Quartz | Level 8

## Comparison between largest and second largest value

Good days to all,

I have a set of data (as per attached), with the following variables:

gvkey = US company identification code

fyear = financial year

Auditor = auditor identification code

sic2 = 2-digit industry classification code

CBSA = City

NAT_Mkshr = National market share, based on SIC2 and fyear.

City_Mkshr = City market share, based on CBSA, SIC2 and fyear.

I would like to calculate Auditor Industry Specialist, based on the following definitions:

• National auditor specialist: An auditor is defined as a national industry specialist if it has the largest annual (ie fyear) market share in an industry, based on the two-digit SIC category, and if its annual market share is at least 10 percentage points greater than its closest competitor in a national  audit market.
• City auditor specialist: An auditor is defined as a city industry specialist if it has the largest annual (ie fyear) market share in an industry, based on the two-digit SIC category for a given city (ie. CBSA), and if its annual market share is at least 10 percentage points greater than its closest competitor in a city audit market.

I learned from my search that there are SAS function, namely LARGEST and COMPARE. I have no idea on whether these functions can be applied in my case.

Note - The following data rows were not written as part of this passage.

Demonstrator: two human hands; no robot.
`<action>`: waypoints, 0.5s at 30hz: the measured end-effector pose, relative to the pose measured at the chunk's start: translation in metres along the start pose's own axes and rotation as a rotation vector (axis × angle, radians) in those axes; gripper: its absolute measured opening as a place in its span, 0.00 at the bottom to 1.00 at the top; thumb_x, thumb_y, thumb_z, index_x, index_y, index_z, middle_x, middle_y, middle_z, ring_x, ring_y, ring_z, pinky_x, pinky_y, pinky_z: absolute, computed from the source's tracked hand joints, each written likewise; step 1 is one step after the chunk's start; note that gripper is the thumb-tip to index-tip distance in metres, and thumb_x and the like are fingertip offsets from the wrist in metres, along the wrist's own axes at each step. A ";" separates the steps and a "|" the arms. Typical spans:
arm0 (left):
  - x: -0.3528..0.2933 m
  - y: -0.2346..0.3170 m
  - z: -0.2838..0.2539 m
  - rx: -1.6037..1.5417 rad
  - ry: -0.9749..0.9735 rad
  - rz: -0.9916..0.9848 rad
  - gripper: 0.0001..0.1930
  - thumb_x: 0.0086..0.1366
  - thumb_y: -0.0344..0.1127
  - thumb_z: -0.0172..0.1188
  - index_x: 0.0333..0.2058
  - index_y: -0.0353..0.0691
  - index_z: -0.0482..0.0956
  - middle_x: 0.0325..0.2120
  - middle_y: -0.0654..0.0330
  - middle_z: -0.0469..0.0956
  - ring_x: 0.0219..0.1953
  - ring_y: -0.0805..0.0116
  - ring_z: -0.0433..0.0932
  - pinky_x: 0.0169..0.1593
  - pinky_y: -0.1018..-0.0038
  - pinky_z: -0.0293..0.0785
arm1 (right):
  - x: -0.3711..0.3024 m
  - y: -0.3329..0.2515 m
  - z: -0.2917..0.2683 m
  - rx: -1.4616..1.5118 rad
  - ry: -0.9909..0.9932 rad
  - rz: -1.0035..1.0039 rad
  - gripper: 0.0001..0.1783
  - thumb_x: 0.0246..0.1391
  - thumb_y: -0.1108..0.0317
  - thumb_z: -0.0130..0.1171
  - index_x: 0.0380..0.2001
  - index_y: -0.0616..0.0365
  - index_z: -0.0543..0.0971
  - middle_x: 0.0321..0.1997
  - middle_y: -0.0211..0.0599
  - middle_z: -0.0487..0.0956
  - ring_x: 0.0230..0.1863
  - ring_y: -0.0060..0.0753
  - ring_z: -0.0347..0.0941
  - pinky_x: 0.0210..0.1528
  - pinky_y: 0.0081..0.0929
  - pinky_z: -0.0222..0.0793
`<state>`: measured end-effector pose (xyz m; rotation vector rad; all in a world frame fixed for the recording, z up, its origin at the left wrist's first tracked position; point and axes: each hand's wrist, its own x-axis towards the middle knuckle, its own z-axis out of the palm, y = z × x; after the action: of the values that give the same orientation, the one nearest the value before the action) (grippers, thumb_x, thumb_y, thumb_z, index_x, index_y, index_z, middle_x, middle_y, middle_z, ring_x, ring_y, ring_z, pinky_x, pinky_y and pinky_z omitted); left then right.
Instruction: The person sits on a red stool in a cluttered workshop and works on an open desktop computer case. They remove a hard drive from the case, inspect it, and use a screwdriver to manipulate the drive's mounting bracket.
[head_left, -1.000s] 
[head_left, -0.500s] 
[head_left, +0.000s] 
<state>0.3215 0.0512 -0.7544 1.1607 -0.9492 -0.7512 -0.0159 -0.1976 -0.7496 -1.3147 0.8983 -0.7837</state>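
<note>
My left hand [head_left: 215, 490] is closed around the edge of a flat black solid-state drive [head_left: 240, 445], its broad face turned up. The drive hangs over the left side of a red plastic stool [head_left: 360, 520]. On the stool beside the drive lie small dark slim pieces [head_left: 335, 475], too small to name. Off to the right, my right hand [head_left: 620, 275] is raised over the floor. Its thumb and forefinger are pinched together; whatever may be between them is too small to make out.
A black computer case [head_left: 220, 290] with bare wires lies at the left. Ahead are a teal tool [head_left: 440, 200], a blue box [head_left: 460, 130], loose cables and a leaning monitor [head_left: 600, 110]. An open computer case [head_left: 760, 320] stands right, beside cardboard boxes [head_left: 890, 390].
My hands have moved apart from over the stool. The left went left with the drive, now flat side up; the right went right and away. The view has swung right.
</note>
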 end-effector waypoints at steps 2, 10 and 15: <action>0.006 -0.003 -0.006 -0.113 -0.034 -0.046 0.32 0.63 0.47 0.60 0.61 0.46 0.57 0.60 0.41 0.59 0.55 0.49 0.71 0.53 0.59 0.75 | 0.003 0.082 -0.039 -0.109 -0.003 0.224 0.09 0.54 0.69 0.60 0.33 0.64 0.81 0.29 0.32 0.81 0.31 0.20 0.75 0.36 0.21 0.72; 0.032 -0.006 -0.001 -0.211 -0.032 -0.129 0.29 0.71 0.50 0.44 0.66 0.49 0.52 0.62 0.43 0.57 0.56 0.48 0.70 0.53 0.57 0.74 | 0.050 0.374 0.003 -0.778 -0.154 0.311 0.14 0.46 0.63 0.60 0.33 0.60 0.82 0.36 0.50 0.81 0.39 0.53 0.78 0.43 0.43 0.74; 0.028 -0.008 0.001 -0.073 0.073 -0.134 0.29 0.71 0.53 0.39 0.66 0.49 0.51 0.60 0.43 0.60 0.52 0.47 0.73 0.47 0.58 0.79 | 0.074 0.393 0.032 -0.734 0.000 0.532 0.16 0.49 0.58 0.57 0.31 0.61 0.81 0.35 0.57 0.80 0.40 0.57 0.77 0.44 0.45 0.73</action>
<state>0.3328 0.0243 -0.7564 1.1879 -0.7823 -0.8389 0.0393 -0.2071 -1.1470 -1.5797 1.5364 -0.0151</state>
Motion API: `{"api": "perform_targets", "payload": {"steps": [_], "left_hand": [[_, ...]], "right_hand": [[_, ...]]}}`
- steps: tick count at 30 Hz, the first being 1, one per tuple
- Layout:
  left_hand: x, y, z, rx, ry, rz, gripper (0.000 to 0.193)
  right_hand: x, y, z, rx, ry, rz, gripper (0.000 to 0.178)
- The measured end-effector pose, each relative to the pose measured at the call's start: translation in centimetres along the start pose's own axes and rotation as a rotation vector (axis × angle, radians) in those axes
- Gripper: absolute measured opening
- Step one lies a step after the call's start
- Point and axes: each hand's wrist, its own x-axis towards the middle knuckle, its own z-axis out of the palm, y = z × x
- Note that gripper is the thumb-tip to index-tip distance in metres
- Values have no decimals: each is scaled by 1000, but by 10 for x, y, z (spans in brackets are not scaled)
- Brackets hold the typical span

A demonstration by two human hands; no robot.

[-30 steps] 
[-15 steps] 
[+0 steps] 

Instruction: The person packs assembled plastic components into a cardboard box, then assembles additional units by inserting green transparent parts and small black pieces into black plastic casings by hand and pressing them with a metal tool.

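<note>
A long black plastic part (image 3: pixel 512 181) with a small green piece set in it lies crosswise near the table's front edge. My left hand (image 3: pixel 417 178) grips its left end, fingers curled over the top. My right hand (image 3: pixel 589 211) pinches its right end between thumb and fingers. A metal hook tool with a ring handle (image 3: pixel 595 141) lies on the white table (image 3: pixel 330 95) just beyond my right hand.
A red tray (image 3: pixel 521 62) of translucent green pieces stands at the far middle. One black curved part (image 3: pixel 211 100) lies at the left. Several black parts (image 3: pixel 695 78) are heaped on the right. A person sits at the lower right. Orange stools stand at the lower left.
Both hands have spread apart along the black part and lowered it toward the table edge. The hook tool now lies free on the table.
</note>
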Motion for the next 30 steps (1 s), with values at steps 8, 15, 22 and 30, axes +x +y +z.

Hope to get any simple code to my problem.

Thanks in advance for any help.

Regards,

mspak

8 REPLIES 8
Quartz | Level 8

## Re: Comparison between largest and second largest value

See if this can get you started. Proc rank will rank the observations by fyear, au, sic2. The rank variable is in mk_nat.

proc sort data=test out=test2; by fyear sic2 au; run;

proc rank data=test2 out=test3;

by fyear sic2 au;

var nat_mkshr;

ranks rnk_nat;

run;

As far as the rest there are some other rules you will have to work through like market share ties. But if you keep everyone with a rank < 3 those should be all the people you need to look at and run through a data step to flag the specialists.

Hope this helps!

EJ

Quartz | Level 8

## Re: Comparison between largest and second largest value

By the way the functions you mentioned I dont think will help since they would work across variables and not across observations.

EJ

Quartz | Level 8

## Re: Comparison between largest and second largest value

Hi EJ,

I try to run the following code:

proc sort data=final.test  out=test1 nodupkey; by fyear sic2 au; run;

proc sort data=test1 out=test2; by sic2 fyear ; run;

proc rank data=test2  descending out=test3;

by sic2 fyear ;

var nat_mkshr;

ranks rnk_nat;

run;

proc sort data=test3 out=test4;

by sic2 fyear descending rnk_nat; run;

data test5; set test4;

by sic2 fyear descending rnk_nat;

natshr_dif = dif(nat_mkshr); run;

proc sort data=test5 out=test6; by sic2 fyear cbsa; run;

proc rank data=test6  descending out=test7;

by sic2 fyear cbsa;

var City_Mkshr;

ranks rnk_city;

run;

proc sort data=test7 out=test8;

by sic2 fyear cbsa descending rnk_city; run;

data test9; set test8;

by sic2 fyear cbsa descending rnk_nat;

cityshr_dif = dif(City_Mkshr); run;

I found everything is within my expectation up to the output of test8.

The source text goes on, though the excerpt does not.